Um, not yet. The challenge is to keep my interest. I have a few months until choir ends, which will end my forced time there until Fall. I really want to update it because we are trying to expand our appeal for young people and families, and it is something I have control over. With no budget, it also challenges my scrounging skills. Fixing the choir I can’t do, though the director is decidedly unhip with Lutheran choir major sensibilities, operatic voice, and an insistence that everybody sing Every. Last. Verse. It wouldn’t be so bad if the songs were better, but we’re Lutherans and they are the most singsong, drab things imaginable.

Our pastor is retiring and I even volunteered, too late, for the search committee! I want another hippie. At the church meeting where it was announced I was sitting next to him and, as the speaker extolled his virtues and accomplishments I noticed that his social activism was overlooked. I leaned over and asked how many times he was arrested last year. He thought for a moment and said it was only twice. He calls his lawyer the night before a demonstration so the guy is ready with bail money. I like that in a pastor.

ddsun, I’m glad I could be of help. :slight_smile:

When I was a teenager (in the 60s) I tried speed and I hated it. Oh sure, it made me feel good and I could see the attraction. But it was completely debilitating. I couldn’t do anything productive when I took it and then there were the other people I saw who loved speed.

Seeing other people I knew who loved speed and became (in the parlance of the times) “Speed Freaks”, was just terrifying to me.
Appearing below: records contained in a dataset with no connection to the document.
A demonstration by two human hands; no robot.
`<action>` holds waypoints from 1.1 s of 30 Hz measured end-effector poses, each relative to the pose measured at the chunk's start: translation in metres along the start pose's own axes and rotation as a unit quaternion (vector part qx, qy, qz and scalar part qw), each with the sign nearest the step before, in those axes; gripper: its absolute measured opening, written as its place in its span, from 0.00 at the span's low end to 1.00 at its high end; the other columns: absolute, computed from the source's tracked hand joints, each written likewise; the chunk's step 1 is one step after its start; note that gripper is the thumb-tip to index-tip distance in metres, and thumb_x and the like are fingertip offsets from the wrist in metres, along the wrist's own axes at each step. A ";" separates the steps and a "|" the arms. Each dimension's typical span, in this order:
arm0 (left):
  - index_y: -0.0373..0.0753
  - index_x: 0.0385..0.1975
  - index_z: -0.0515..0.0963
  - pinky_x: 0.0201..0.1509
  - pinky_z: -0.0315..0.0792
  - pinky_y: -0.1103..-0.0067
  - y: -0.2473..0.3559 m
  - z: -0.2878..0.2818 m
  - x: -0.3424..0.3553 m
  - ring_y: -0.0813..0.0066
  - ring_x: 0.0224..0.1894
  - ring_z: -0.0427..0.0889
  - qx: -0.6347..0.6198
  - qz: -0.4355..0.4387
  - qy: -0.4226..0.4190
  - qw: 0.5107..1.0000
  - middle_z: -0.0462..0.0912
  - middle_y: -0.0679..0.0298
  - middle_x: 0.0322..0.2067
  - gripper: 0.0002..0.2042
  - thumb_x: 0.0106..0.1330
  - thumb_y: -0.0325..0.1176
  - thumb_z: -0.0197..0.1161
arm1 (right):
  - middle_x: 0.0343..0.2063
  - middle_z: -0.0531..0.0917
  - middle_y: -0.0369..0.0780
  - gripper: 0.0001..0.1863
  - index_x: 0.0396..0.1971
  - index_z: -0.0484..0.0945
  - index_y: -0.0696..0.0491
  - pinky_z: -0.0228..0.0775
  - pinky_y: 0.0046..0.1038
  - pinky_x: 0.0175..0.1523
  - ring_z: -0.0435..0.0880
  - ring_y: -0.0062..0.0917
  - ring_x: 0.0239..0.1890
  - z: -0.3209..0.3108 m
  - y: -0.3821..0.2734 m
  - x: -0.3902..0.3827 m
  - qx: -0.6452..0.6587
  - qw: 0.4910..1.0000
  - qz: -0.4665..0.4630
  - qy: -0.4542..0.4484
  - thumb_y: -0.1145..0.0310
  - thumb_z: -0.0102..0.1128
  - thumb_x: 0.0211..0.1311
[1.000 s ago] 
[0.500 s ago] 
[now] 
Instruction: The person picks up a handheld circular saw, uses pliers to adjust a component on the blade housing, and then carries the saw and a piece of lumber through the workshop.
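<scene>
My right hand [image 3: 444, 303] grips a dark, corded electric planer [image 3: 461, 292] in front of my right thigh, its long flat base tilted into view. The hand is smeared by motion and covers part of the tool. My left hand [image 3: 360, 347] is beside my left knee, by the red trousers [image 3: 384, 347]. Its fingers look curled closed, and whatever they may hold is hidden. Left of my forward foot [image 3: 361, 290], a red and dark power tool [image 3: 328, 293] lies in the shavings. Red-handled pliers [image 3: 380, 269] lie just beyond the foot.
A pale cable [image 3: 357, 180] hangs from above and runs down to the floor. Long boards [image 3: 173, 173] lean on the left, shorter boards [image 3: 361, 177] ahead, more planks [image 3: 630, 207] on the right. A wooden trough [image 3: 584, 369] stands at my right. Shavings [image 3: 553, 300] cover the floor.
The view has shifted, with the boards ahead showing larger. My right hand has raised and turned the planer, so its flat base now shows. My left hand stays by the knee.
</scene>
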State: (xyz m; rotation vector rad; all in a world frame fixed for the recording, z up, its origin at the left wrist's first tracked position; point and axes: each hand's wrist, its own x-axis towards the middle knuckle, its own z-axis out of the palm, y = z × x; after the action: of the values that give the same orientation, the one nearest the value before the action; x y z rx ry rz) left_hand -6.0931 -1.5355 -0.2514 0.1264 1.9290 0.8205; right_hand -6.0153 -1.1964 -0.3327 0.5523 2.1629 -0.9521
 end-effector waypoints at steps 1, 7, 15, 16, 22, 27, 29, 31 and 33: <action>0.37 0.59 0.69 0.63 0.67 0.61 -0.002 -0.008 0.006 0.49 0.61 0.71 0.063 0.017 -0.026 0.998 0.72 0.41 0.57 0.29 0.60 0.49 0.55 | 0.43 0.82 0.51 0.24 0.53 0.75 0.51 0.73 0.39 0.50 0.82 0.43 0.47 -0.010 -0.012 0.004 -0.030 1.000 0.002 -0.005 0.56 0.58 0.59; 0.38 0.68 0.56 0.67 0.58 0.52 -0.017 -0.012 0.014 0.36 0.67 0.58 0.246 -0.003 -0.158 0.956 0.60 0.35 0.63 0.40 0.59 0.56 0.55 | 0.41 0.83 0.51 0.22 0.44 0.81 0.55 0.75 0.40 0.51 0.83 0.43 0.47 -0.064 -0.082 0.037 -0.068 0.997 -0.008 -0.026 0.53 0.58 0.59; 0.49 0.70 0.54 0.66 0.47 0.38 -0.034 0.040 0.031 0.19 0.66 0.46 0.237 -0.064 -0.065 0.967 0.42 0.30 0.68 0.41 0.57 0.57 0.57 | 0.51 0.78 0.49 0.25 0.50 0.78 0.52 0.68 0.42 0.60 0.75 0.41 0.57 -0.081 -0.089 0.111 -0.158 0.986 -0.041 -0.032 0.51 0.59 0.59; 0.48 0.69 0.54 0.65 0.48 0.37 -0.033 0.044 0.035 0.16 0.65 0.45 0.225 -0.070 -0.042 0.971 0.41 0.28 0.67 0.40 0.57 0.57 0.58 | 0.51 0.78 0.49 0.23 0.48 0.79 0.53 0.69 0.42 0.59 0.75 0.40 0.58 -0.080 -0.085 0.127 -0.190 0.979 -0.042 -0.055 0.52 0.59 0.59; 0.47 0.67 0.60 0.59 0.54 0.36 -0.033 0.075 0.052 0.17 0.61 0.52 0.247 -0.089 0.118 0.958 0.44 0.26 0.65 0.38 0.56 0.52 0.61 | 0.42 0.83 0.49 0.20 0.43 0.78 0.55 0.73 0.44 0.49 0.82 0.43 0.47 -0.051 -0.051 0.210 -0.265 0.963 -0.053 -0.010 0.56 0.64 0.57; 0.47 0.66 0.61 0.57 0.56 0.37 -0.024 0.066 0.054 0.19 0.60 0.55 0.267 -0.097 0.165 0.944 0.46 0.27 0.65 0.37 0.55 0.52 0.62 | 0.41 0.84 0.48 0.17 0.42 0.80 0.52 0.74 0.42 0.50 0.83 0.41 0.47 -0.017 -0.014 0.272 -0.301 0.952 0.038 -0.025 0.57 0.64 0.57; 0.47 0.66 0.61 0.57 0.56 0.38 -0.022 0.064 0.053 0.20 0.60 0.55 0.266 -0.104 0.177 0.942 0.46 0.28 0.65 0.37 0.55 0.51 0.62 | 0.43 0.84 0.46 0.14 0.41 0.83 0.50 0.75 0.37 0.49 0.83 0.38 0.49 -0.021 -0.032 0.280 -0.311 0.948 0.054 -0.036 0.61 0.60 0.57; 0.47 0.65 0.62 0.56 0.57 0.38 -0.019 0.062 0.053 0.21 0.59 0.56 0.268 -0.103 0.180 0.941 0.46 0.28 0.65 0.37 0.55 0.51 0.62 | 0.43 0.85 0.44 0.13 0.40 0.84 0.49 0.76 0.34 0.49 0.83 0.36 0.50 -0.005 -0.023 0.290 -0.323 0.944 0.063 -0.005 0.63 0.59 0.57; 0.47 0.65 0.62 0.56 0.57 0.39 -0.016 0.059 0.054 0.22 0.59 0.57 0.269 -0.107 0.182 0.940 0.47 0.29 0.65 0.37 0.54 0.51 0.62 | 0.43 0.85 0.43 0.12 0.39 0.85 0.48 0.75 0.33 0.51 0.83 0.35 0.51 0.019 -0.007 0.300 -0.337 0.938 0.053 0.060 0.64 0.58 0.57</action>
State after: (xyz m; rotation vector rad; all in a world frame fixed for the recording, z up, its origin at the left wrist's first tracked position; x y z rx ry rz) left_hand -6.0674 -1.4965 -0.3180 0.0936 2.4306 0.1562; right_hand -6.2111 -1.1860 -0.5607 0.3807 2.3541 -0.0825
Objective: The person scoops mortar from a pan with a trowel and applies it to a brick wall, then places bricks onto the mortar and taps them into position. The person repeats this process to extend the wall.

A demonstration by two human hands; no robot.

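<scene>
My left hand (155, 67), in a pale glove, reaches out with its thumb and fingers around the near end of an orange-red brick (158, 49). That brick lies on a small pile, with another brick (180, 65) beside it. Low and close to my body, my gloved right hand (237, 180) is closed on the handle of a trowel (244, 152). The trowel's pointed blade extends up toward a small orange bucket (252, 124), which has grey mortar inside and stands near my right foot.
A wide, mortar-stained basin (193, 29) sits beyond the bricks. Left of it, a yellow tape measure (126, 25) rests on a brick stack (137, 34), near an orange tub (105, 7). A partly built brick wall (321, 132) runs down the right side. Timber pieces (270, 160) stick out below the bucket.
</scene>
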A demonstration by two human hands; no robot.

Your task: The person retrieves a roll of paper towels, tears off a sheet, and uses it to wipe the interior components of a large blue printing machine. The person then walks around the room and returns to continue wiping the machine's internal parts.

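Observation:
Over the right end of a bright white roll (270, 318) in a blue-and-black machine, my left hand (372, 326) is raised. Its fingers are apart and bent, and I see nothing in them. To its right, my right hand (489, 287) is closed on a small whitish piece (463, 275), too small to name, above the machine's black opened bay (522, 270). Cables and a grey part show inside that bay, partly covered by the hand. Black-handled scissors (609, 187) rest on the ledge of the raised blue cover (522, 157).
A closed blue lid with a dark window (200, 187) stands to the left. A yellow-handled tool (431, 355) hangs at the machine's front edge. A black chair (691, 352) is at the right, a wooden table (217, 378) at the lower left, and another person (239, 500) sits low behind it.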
Their hair fell out. Their teeth fell out. They couldn’t do anything else with their lives except score some speed.

I tried it a few times and then stopped and never tried it again.

But in the late 70s, I was working for a company whose employees went out on strike and the company provided access to doctors who would prescribe Ritalin so we could work 18 hour days and cover for the striking employees.

The effects of Ritalin were exactly the same as the effects of Speed.

But the puzzling thing is that it always seemed to me that Ritalin produced a very diff effect in kids than it did in adults. It seemed to help kids with ADHD (or is it AHDH?) concentrate and it seems to universally be considered a good thing. But for adults, it seems to be the same as Speed.

I don’t understand that.

It seems to work differently for people who are ADD, young and old, than it does with Normals. :wink: I do not know the mechanism.